Lockdown my have played a part in immune reduction in adults, due to the deprival of human contact, as described in Medical News Today:
According to a paper by Stanford researcher Firdaus S. Dhabhar, Ph.D., in the journal Immunologic Research, “chronic stress can suppress protective immune responses and/or exacerbate pathological immune responses.”
For adults, it is the stress of isolation and the pandemic, rather than the lack of interaction with microbes, that is a concern for the immune system.
Yet most countries are relatively back to normal now, with people socialising again; and, unless there are chronic effects, the very fact that close contact is hypothesised as a mechanism of monkeypox spread argues against a policy of social isolation of those infected.
I suggest that we would be foolish to ignore chronic immune alteration due to Covid-19 mRNA vaccination, and the specific attenuation of TLRs that has been leading to altered interferon production and increasing susceptibility to viruses such as monkeypox.
Thankfully, most cases are mild, but tragically, we will see fatalities, as we do with other diseases, and the affect that the Covid-19 vaccine-induced altered immune response will have on monkeypox mortality is unknown. We will, no doubt, also be seeing more fear-mongering by the media and governments.
Of course, they have already started; in fact, long before the first reported cases this month even happened.
The Strengthening Global Systems to Prevent and Respond to High-Consequence Biological Threats tabletop exercise conducted in partnership with the Munich Security Conference (the largest annual meeting of the intelligence agencies of the Western world) in November 2021 seems accurately to have predicted this current monkeypox scenario—even down to the month it started.
Image source: Strengthening Global Systems to Prevent and Respond to High-Consequence Biological Threats, p. 10
How are these tabletop exercises so accurate in their predictions?

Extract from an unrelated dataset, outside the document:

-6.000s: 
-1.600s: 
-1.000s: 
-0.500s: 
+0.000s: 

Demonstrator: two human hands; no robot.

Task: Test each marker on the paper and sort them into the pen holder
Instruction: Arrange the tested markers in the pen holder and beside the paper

According to that scenario, monkeypox is released as a biological weapon, billions across the globe will be affected, and hundreds of millions will die:
The exercise scenario concludes with more than three billion cases and 270 million fatalities globally […]
Strengthening Global Systems to Prevent and Respond to High-Consequence Biological Threats, p. 8
Absent any other evidence, and on the balance of probabilities, what we are witnessing now suggests vaccine-induced immunological attenuation and foul play.